病気はしないだろうけど、いろんなトラブルにつきまとわれる。
仕事は長続きせず、成功することはない。
あらゆる恋は成就しない。
当然結婚にも縁がない。
だが子供の存在は見える。
それも二人。
うーん……我が手相、我が人生ながらよく分からない。
先生の言っていた相の混乱の意味だけは実感していた。
とにかく人生はいつも厳しい。
それだけは身に沁みてよく分かっていた。
👆
しかし手相占いはあくまで占い。
外れることもある。
だが僕が今手にしている能力は、正確無比だ。
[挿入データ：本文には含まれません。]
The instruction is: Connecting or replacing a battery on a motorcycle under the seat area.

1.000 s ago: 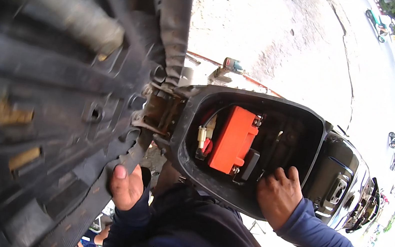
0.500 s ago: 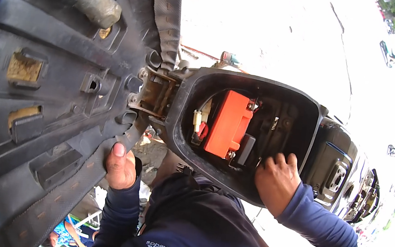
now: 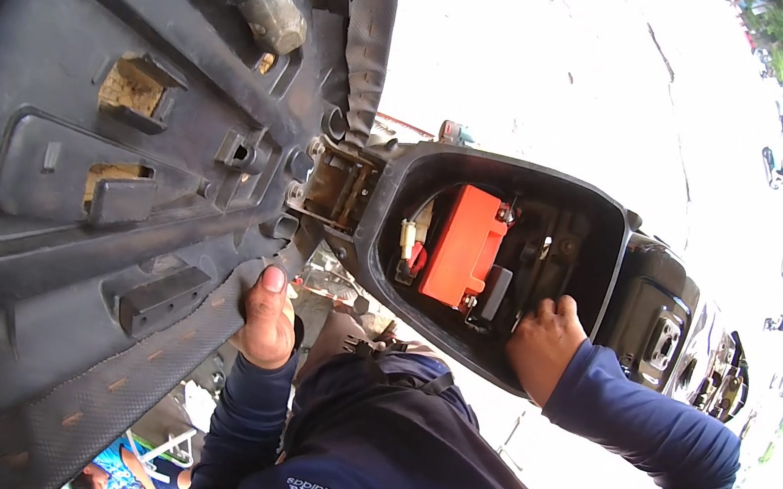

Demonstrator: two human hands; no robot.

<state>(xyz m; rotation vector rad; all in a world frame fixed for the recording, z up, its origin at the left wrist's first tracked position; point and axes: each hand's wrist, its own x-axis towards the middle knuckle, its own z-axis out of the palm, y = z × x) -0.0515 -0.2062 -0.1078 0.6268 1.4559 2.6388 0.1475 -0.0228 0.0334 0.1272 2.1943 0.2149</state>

本当の未来を予測できる。
手にしてみればあなたにも分かる。
これは怖ろしい能力だ。
僕はこの時になって、僕に占いを頼んできた人たちの気持ちを理解した。
みんなもきっと怖かったに違いない。
それでもみんな、どうしても未来をのぞいてみたかったのだ。
👆
さて、そろそろはじめよう。
ここらで自分の未来を見てみよう。
と、思ったところで、僕は両手がギプスに覆われていることに気がついた。
たしかギプスがとれるのは、ハワイへ出発する前日の予定。
もちろんこの状態では手を合わせられない。
つまりは、また今度、ということだ。
👆
僕はなんだか少しほっとして、ストローからビールを飲んだ。
ストローでビールを飲むと酔いが回りやすいのは本当らしい。
僕はいつものように羊を数えて眠った。